Abstract
The recurrence rate after surgery in patients with hepatocellular carcinoma (HCC) is very high, while prognosis is quite poor. However, there is no standard treatment to prevent recurrence of HCC after a curative operation. In this study, we investigated the clinical utilization of an autologous tumor lysate-pulsed dendritic cell vaccine plus ex vivo activated T cell transfer (ATVAC) in an adjuvant setting for postoperative HCC as a non-randomized controlled trial. Ninety-four patients with invasive HCC received informed consent information regarding the study, and 42 opted to have the ATVAC after surgery. Their recurrence-free survival (RFS) and overall survival (OS) were measured after 5 years and compared with those of 52 patients who selected to have the curative operation alone.
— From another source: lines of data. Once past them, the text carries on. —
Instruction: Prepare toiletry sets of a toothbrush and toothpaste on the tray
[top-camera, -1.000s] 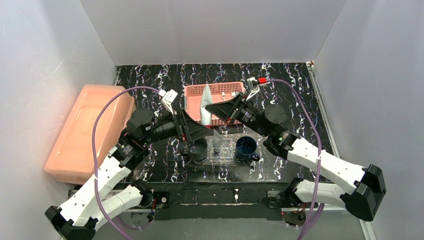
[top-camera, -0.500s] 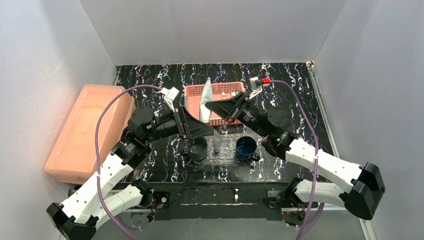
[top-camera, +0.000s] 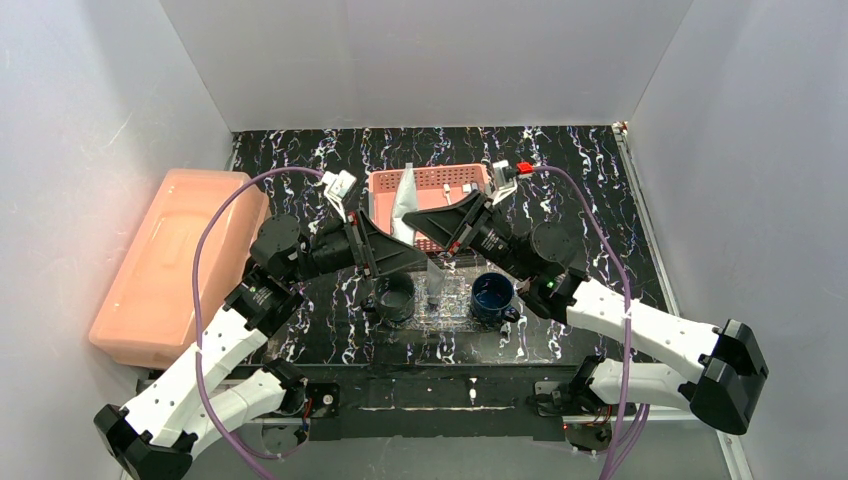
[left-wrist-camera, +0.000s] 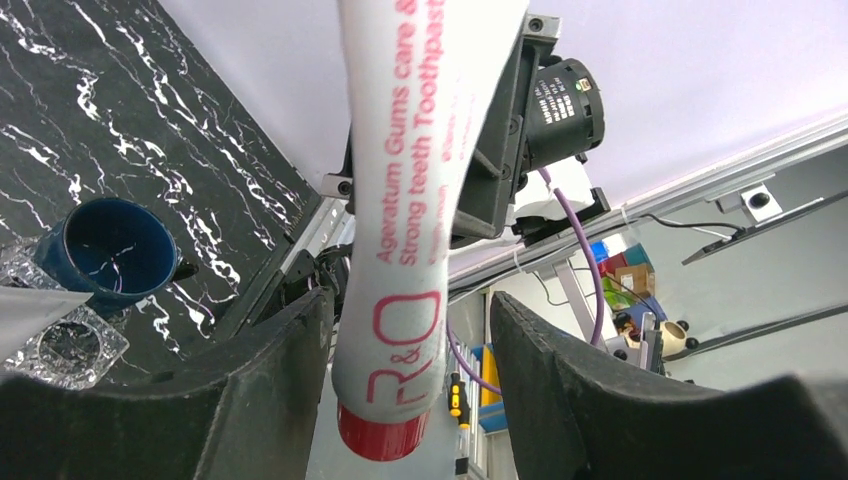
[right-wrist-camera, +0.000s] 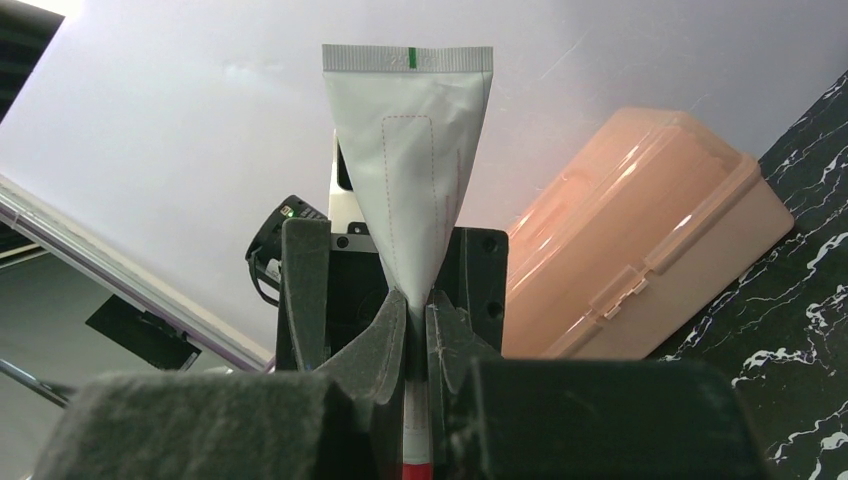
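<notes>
So, my right hand (right-wrist-camera: 415, 310) is clamped on the toothpaste tube (left-wrist-camera: 420, 200), pads pressed flat against its body. The tube hangs in the air over the gap between the pink basket (top-camera: 450, 180) and the tray (top-camera: 458, 305). Its long axis runs steeply, with the crimped end up and away over the basket and the red cap end down towards my left wrist.

My left hand (left-wrist-camera: 408, 310) straddles the cap end with its fingers apart. One finger is just beside the tube wall and the other shows a clear gap, so I judge it has no grip on the tube yet. This looks like a handover, and the move turns on the left fingers meeting across the tube's narrow, round end while the right hand holds it.

Both hands are at the tube, so neither is nearer to it. The tray lies on the tabletop just below and to the near side of them. It sits between a dark cup (top-camera: 395, 298) on my left and a blue cup (top-camera: 493, 295) on my right, both close to its edges. They would crowd a long tube laid crosswise.

Something pale stands at the tray's far edge, but I cannot tell what it is. The salmon box (top-camera: 175, 265) sits well apart on the left. The toothbrush I cannot pick out in any view.
</notes>
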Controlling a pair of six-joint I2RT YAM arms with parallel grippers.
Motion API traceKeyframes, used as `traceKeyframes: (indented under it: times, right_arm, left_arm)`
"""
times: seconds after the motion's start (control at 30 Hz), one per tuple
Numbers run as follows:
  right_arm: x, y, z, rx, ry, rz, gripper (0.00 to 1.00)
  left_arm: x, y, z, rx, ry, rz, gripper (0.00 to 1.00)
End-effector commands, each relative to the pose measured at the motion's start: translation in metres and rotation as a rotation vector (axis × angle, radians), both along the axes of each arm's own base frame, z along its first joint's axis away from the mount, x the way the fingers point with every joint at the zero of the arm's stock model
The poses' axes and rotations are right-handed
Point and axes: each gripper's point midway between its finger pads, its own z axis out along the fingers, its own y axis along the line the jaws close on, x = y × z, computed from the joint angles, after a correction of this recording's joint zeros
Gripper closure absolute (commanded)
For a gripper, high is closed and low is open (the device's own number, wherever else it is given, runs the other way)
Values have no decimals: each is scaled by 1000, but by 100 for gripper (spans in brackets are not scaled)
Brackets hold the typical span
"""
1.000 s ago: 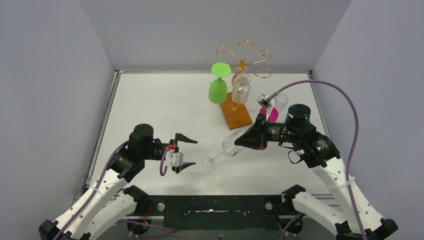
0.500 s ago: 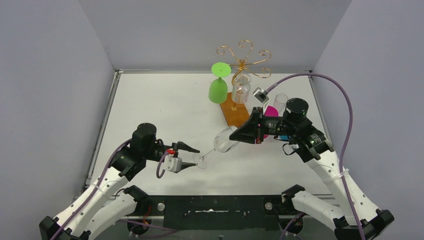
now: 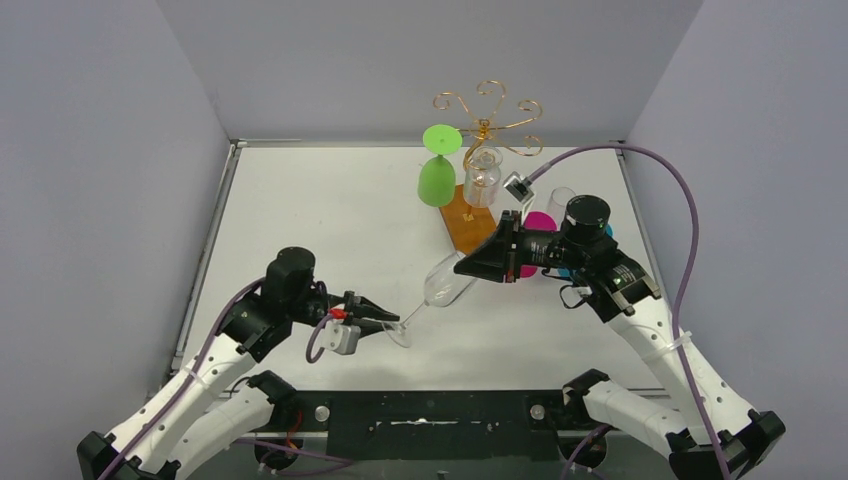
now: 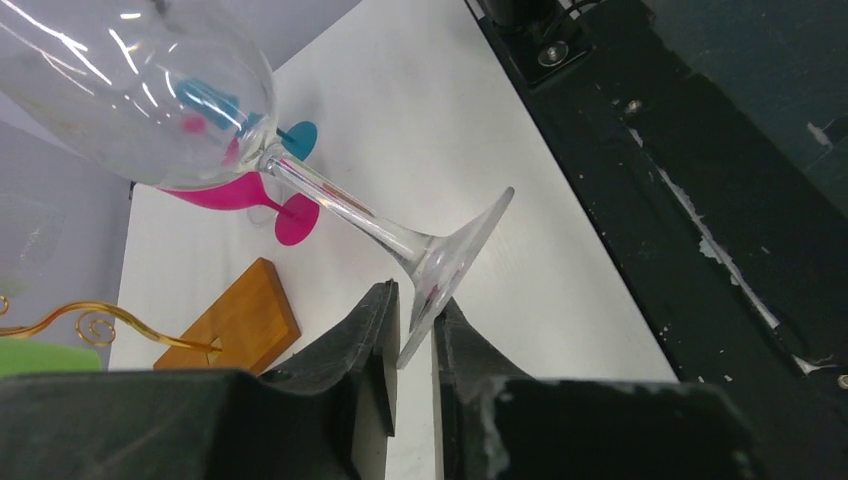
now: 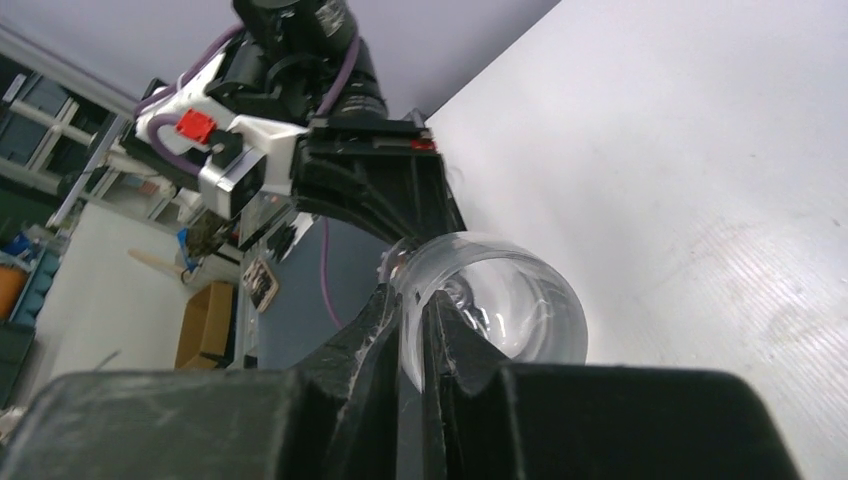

The median RFS and OS were 24.5 months and 97.7 months in the patients receiving adjuvant ATVAC and 12.6 months and 41.0 months in the group receiving surgery alone (P = 0.011 and 0.029). In the treated group, patients with positive delayed-type hypersensitivity (DTH) had a better prognosis (RFS P = 0.019, OS P = 0.025). No adverse events of grade 3 or more were observed.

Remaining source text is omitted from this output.